David Betz · 2013-09-19 09:56

User Name wrote: »

I think this discussion is excellent, ozpropdev! A slightly complicated time-critical application is just what a new architecture needs. Coding techniques are developed and potential architectural improvements are discovered.

I agree. Now if only we could find a way to get you a DE2-115 board. Think what you could do with that!

pedward · 2013-09-19 11:01

Let me fix that for you.

cgracey · 2013-09-19 12:13

Since we are going to respin the synthesized block, I'm making some minor changes to the Verilog code.

Is there a compelling reason to allow a variable number of time slots, instead of just 16. For example, we could allow 15 time slots, which would be good for 3 equal tasks.
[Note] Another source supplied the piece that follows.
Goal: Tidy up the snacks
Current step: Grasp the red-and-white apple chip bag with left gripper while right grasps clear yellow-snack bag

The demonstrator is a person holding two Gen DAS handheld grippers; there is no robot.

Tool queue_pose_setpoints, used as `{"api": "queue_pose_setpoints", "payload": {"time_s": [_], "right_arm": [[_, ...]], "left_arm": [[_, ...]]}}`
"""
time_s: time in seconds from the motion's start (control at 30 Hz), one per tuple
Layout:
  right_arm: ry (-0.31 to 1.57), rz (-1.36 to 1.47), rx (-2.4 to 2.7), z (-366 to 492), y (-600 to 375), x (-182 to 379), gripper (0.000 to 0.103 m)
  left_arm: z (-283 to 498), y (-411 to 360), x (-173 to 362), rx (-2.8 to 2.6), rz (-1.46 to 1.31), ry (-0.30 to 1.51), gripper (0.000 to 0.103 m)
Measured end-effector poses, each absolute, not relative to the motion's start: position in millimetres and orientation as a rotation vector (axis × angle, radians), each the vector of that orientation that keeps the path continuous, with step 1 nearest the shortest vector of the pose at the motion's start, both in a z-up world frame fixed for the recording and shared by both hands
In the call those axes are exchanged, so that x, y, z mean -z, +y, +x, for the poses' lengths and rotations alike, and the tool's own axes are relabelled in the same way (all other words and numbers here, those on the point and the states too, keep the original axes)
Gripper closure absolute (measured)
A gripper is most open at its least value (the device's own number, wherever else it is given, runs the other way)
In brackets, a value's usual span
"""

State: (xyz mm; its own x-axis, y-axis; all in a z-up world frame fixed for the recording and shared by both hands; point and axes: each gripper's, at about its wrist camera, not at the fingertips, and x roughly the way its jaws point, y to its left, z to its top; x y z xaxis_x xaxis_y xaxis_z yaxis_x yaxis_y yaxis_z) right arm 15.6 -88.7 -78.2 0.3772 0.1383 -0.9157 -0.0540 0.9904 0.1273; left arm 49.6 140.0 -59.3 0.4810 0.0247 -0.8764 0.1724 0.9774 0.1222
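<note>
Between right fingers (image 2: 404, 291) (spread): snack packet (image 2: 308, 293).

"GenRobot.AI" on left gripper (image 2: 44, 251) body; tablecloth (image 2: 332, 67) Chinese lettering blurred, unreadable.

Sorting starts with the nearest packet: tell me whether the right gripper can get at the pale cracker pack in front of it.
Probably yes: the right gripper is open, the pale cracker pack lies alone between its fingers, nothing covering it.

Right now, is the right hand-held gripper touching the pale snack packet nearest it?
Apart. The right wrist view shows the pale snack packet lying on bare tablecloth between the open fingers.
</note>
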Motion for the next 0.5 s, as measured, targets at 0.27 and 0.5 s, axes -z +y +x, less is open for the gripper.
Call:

Any opinions?

My new Win8 machine is starting to let me on the internet today, but not very reliably. It's got its priorities, you know.

Heater. · 2013-09-19 12:30

Chip,

I'm kind of worried about making unnecessary changes just now.
Actually I don't think I understand what you are asking re: the time slots or how it would help with ozpropdev's issues.

No idea what's up with your Windows 8. I recently had to install Windows 7 on a friends laptop from the Fujitsu install CD. It surprised me in not doing any weird stuff. I did feel dirty aftwards though.

Bill Henning · 2013-09-19 12:45

At the risk of having Ken feint... I agree with Heater, I also think it would be better to avoid any changes (other than fixes) until after there is a working Prop2.

cgracey wrote: »

Since we are going to respin the synthesized block, I'm making some minor changes to the Verilog code.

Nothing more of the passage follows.